(Problem description):
An exact retyping of all lines below is the answer; pictures do not belong in it.

(Data extract):
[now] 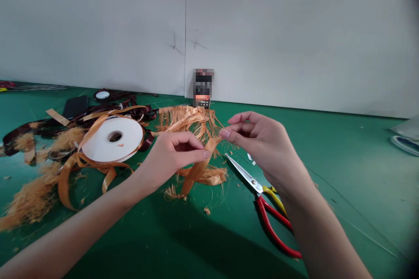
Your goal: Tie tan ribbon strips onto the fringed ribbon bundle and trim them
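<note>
- a green cutting mat (pixel 327 161) is laid against a white partition wall (pixel 278 39).
- the left hand (pixel 175 157) is found curled, its fingertips closed on a frayed orange ribbon strip (pixel 199 170).
- the right hand (pixel 258 144) is set in a pinch on the upper end of the strip.
- the strip is held above the mat between both hands, over a loose heap of orange fibres (pixel 190 124).
- red-handled scissors (pixel 252 178) are lying just below the right hand.
- a white ribbon spool (pixel 113 139), looped with orange ribbon, is placed left of the left hand.
</note>
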The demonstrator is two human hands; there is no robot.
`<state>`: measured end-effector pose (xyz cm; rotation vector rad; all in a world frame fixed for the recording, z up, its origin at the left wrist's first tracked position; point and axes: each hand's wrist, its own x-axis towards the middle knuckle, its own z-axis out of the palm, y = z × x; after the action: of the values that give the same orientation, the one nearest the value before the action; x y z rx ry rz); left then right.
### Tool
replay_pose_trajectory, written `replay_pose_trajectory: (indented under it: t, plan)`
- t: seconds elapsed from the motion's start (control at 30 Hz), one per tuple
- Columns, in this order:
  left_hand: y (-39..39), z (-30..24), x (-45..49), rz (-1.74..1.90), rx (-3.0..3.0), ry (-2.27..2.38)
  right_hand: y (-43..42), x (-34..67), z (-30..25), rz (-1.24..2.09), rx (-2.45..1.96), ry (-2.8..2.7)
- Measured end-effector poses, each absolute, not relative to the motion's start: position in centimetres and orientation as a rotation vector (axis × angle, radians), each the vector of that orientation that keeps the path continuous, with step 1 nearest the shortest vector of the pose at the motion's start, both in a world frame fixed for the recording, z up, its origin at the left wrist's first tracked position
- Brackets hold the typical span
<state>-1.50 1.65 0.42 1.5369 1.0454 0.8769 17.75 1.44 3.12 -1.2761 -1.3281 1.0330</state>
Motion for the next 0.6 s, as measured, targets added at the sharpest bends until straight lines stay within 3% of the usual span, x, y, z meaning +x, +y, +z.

(The completed task):
[now] 
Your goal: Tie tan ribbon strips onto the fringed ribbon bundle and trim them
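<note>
- a green cutting mat (pixel 327 161) is laid against a white partition wall (pixel 278 39).
- the left hand (pixel 175 157) is found curled, its fingertips closed on a frayed orange ribbon strip (pixel 199 170).
- the right hand (pixel 258 144) is set in a pinch on the upper end of the strip.
- the strip is held above the mat between both hands, over a loose heap of orange fibres (pixel 190 124).
- red-handled scissors (pixel 252 178) are lying just below the right hand.
- a white ribbon spool (pixel 113 139), looped with orange ribbon, is placed left of the left hand.
</note>
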The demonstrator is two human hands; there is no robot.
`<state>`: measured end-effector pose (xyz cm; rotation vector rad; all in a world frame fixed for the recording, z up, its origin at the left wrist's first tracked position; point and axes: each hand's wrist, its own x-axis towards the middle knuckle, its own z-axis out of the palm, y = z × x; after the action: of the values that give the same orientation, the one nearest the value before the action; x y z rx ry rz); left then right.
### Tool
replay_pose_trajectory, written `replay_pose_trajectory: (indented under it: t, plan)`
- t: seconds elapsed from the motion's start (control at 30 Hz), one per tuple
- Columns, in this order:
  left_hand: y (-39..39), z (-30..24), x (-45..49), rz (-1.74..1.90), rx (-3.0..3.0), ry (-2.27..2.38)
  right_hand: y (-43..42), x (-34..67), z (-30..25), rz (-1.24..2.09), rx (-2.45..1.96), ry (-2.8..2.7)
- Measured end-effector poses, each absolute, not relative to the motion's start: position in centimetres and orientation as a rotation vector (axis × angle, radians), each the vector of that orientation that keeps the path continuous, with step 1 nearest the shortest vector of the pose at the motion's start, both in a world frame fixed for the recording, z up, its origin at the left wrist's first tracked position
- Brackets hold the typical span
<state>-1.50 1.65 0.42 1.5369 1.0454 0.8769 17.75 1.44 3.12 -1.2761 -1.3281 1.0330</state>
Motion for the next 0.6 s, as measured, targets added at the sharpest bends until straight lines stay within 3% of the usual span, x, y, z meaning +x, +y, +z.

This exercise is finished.